La trampa de las percepciones en la construcción de imagen política
Por Avidel Villarreal Gálvez
En política, hacer todo bien no siempre basta. Puedes tener resultados, experiencia, preparación y un discurso impecable y aún así, no conectar con el electorado. ¿La razón? La percepción.
La política no se define por lo que es, sino por lo que la gente cree que es.
Y en esa diferencia se pierden muchas candidaturas.
La percepción es una construcción emocional. Se forma con lo que se ve, se oye y, sobre todo, con lo que se siente. No responde a verdades objetivas ni a datos fríos. Por eso, no importa cuán sólidos sean los logros de una figura pública: si su narrativa emocional no resuena, si su imagen no genera cercanía o credibilidad, su proyecto está en riesgo.
En el mundo real, los ciudadanos manejan versiones simplificadas de la realidad. Construyen filtros con los que organizan lo que les gusta y así como también lo que rechazan. Y una vez que una percepción se instala, tiende a volverse rígida, resistente al cambio. Ahí es donde el estratega político enfrenta su mayor desafío: modificar aquello que el electorado ya cree saber.

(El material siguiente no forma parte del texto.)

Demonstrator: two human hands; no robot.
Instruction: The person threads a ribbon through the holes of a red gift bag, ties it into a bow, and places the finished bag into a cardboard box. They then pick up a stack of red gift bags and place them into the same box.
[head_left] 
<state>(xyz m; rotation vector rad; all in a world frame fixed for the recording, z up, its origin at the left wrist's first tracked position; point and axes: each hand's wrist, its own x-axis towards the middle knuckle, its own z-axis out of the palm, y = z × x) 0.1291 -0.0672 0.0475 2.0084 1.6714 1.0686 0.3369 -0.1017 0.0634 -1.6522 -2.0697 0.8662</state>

Muchas veces, los negativos que acompañan a un candidato no tienen fundamento en hechos verificables. Son producto de rumores, errores ampliados por la opinión pública o simples “leyendas urbanas” que, por repetición, terminan aceptándose como verdades. Y no hay nada más peligroso que una mentira eficaz convertida en verdad política.
Transformar una percepción negativa no es solo cuestión de imagen: es una operación estratégica de alto nivel.
Implica desmontar la narrativa que la sostiene y reemplazarla por una nueva, emocionalmente potente, creíble y coherente. Para lograrlo, el estratega no puede quedarse en la superficie. Tiene que comprender las construcciones mentales del electorado, conectar con sus emociones profundas y reconfigurar el relato que rodea a su candidata o candidato.
Pero esto solo es posible si existe coherencia entre lo que se piensa, lo que se dice y lo que se hace. No hay narrativa eficaz que sobreviva a la contradicción. La confianza se construye con congruencia, y la percepción no se corrige con slogans o frases elaboradas, sino con actos consistentes y repetidos.
Ahora bien, esta reconstrucción de imagen exige una renuncia dolorosa: abandonar la idea de que lo que “es” debería bastar para convencer. Porque no se trata de borrar el pasado ni de maquillar errores, sino de construir un presente narrativo más poderoso que el juicio anterior. Es, en esencia, una batalla por resignificar el sentido público de un nombre.
Por eso, la vieja frase “que hablen de uno, aunque sea mal” es, en el siglo XXI, una estrategia de alto riesgo. La viralidad de lo negativo, la velocidad con la que circulan los juicios, y la baja tolerancia de las audiencias a la ambigüedad, convierten cualquier percepción tóxica en una amenaza real. No todas las menciones suman. No toda exposición construye.
Cada percepción pública es una moneda. Tiene dos caras. Puede impulsarte o hundirte.
Y no importa si es cierta: si se cree, actua como verdad.
Por eso, el reto estratégico más grande no es solo ganar una elección. Es ganarse la percepción.
Porque ahí, y no en otra parte, se juega la viabilidad de un liderazgo político.
Y tú, que quieres ser candidato o candidata… ¿ya sabes qué están viendo de ti?